Richard Prosser (rhymes with?) announced this week that the burqa should be banned, that the only people against the reintroduction of compulsory military training would be the cowards, the weaklings and the bludgers among us and has called for the arming of taxi drivers, dairy owners and most householders.
He even specified a weapon - a Walther PPK should be clipped to the sun-visor of every cab and police car, in Dick's view of the world.
He sounds like just another wannabe James Bond, who goes to bed every night in his camouflage tuxedo.
But his comment that, as recently as 1973, banks in this country kept guns under the counter and tellers were trained in the use of firearms, made me prick up my ears. My dad was a bank manager and I didn't recall him talking about the good old days when tellers handled pistols as easily as petty cash. But the stories of my talkback callers confirmed that Prosser was correct. There were, indeed, firearms kept under the counter of your local bank and tellers were required to attend training at least once a year.

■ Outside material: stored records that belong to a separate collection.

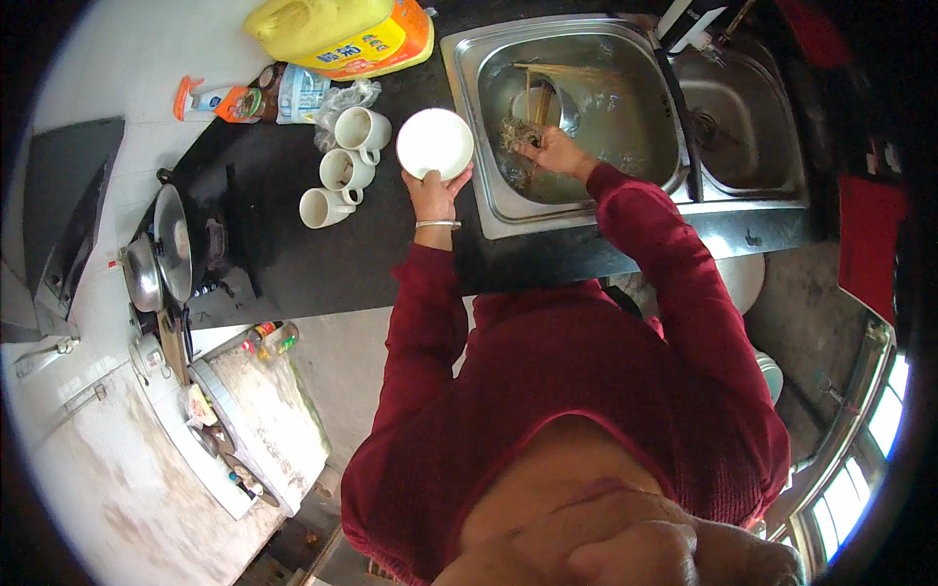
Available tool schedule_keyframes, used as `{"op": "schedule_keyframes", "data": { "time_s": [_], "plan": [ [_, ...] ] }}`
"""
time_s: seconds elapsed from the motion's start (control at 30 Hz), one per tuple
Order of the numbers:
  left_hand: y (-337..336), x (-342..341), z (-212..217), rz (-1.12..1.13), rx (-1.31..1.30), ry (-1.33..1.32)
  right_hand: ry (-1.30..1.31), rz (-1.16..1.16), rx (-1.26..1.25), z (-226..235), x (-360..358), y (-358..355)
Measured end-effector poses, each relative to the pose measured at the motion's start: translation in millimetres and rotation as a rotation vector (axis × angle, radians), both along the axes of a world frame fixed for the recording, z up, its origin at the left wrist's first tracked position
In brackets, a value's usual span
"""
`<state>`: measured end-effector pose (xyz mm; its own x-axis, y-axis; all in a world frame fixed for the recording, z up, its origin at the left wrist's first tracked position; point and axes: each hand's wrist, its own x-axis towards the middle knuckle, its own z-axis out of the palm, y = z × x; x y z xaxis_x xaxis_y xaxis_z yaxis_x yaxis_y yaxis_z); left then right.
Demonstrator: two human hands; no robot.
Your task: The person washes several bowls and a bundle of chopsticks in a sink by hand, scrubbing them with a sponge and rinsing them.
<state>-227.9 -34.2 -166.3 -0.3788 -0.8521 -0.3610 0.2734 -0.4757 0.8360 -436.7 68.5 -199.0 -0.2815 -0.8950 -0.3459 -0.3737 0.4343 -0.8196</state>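
Observation:
My left hand (436,198) grips a white bowl (435,143) by its near rim, over the black counter just left of the sink. A silvery bangle circles that wrist. Over the water in the large steel sink (493,207), my right hand (557,150) is closed on a brownish, stringy scrubber (518,135). Past that hand, a round metal vessel (559,103) lies partly in the water. Several chopsticks (576,72) rest there too. Left of the bowl stand three white mugs, the far mug (358,130), the middle mug (344,172) and the near mug (322,208).
A large yellow jug (337,37) stands at the back of the counter. Beside it are an orange-topped spray bottle (230,102) and a crumpled clear bag (342,103). Pans (173,244) stand at the far left. A smaller sink basin (738,127) adjoins on the right.

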Motion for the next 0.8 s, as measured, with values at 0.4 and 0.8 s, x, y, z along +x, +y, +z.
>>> {"op": "schedule_keyframes", "data": {
  "time_s": [0.4,0.8],
  "plan": [
    [8.0,25.0,-7.7,-0.027,0.053,-0.006,0.440,-0.156,0.224,-69.8,-73.2,29.5],
    [12.9,34.5,0.3,-0.070,0.108,-0.066,0.493,-0.288,-0.148,-60.5,-44.8,54.1]
  ]
}}
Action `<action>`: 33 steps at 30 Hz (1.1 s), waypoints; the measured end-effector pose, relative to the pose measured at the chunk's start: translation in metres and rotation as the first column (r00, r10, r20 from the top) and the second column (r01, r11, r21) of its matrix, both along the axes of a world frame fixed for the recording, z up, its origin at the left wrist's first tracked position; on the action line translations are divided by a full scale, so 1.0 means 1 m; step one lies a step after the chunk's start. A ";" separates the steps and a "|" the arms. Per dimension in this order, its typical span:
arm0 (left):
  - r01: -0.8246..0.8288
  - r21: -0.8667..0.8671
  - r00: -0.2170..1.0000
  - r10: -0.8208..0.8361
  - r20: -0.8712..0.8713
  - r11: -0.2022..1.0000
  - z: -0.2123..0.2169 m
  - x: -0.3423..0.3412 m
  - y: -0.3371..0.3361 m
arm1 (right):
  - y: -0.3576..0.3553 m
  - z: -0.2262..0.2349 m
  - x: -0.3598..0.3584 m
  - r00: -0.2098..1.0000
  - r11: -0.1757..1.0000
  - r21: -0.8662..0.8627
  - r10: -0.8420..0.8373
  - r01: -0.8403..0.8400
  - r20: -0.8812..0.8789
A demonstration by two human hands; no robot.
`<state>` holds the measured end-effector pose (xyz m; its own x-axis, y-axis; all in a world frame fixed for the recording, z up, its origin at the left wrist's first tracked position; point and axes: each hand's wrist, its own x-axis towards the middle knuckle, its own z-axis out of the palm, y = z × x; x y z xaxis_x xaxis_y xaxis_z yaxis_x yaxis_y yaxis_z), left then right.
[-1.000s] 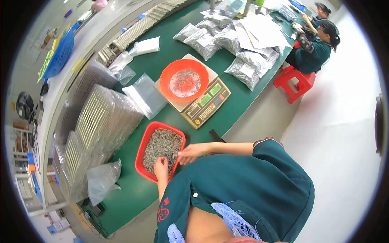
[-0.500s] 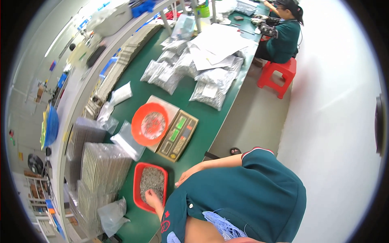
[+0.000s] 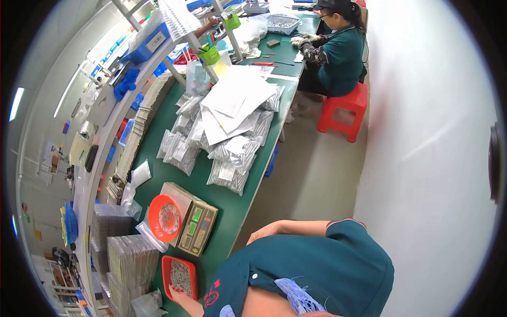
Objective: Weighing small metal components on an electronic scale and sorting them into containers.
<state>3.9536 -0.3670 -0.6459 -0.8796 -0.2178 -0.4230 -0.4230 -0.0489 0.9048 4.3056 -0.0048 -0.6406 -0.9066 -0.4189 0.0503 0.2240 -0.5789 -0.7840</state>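
Observation:
My left hand [image 3: 182, 294] reaches in from the lower edge, and its fingertips rest on the small grey metal parts in a red rectangular tray [image 3: 168, 264]. Whether the fingers grip any parts is hidden. My right hand [image 3: 262, 232] lies at the front edge of the green bench [image 3: 222, 198], fingers stretched out and holding nothing. Just beyond the tray stands a beige weighing scale [image 3: 196, 228] carrying a red round bowl [image 3: 165, 217] with a few parts in it.
Stacks of clear plastic trays [image 3: 129, 259] stand left of the scale. Bagged parts [image 3: 229, 164] and white papers [image 3: 235, 103] cover the bench's middle. At its far end a co-worker [image 3: 338, 53] sits on a red stool [image 3: 343, 108]. Grey floor lies to the right.
The view has swung along the bench, so the tray and scale now sit low and left and the co-worker appears larger. Both hands keep their places by the tray and the bench edge.

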 end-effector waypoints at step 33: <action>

What was extraordinary was the social history uncovered during those conversations. In those pre-electronic banking days, young people would drive through the provinces or walk the streets delivering and collecting huge sums of money on a timetable as regular as clockwork. Everybody in Manawatu knew that every second Wednesday, Frank would arrive in his Mark 4 Cortina to deliver the cash wages for the workers in the dairy factory down the line. Everybody in Coromandel knew that every Friday at 10.30am to the second, Mike would leave Waihi for Whangamata in his yellow-and-black Torana to collect the money from the sub-branch, and then drive back to Waihi with thousands of dollars in the boot.
Young kids, working as runners at the races, carried thousands of pounds in canvas bank bags to the main office, pushing through crowds of punters to get there, and young accounts clerks walked Lambton Quay with a king's ransom in their black carry bags and pistols in their pockets. And not once did they think they might be attacked.
They were simpler times, all right. Where were all the entrepreneurial criminals? Surely they didn't think a callow youth with a clunky ex-army Colt was any sort of impediment to getting their hands on easy money?
It shows the mindset back in the day. I suppose full employment meant that people were simply too busy or tired to go out robbing people within a community they felt a part of.
Anyway. I owe Prosser. Without that little nugget of information inside the dross of his public pronouncements, I would never have heard so many interesting stories.